KURTZ: Very briefly, are we a little caught up in the V.P. debate? These are after all the running mate. It's a great story for three or four days, but not necessarily affect people's votes in the end?
GOFF: Fabulous material for "Saturday Night Live," fabulous stuff for us to cover. But in terms of the big picture -- no, it's not as important of what's going on in Libya, Howard.
KURTZ: OK. Another story that I have been arguing has been under-covered, started on the front page that "The Washington Post" did the other day, Mitt Romney moving to the middle. It's been a couple of other stories, you know, it's been talked about a little bit on cable, "Politico" had a big piece.
But this whole question of whether Romney is shifting his positions, let's take a look at some of the chatter on the air on this very point.
(BEGIN VIDEO CLIP)
LAWRENCE O'DONNELL, MSNBC: Tonight, Mitt Romney is trying to teach Republicans who don't believe in Evolution to believe in the evolution of Mitt Romney.

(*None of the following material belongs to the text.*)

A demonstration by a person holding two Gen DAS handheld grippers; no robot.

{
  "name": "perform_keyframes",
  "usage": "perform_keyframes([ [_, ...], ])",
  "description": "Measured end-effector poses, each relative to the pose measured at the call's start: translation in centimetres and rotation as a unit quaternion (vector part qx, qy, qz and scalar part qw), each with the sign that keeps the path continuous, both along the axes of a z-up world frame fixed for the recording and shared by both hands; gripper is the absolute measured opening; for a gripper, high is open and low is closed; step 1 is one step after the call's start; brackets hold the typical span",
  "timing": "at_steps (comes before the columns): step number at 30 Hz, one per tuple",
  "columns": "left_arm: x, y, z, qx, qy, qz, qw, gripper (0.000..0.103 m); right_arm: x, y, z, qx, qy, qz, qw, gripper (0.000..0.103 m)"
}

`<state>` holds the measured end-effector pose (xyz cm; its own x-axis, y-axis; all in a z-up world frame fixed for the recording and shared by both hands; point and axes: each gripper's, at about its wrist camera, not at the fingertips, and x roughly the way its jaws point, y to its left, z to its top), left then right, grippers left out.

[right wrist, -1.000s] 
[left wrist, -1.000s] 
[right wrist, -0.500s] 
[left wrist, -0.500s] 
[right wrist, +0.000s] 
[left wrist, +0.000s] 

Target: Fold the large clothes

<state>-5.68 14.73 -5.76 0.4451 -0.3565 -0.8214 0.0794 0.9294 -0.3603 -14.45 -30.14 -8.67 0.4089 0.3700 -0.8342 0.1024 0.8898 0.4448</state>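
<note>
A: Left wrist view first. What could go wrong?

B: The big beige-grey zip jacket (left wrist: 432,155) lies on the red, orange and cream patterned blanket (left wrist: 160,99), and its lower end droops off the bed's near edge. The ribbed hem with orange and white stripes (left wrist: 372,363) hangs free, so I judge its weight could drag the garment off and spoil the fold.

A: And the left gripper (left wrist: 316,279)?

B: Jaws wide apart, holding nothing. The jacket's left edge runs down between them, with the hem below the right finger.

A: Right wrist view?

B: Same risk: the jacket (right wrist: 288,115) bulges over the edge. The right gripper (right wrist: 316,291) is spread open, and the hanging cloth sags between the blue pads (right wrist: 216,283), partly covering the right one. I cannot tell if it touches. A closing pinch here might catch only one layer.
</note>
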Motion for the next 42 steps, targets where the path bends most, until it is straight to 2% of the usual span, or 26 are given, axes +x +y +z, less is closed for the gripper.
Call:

DANA MILBANK, THE WASHINGTON POST: It's not clear to me that letting Mitt be Mitt means anything, that there is a real and authentic Mitt. He changes his positions the way you and I change neckties.
KRAUTHAMMER: There's nothing there there. What Romney is saying, I have an agenda on abortion I was shaping, I will make to legislation and here are what my positions are. There's no contradiction.
(END VIDEO CLIP)
KURTZ: Regardless, Steve, of whether we're talking about Obamacare, tax cuts to the wealthy, abortion, which I'll get to in a moment, it's pretty clear that Mitt Romney is at least in tone and emphasis has changed from the Romney we saw in the primaries. Why has this not been at the top of the media agenda? Because -- I mean, this goes to the heart of not what you're laughing and smirking, but what kind of president you'll be.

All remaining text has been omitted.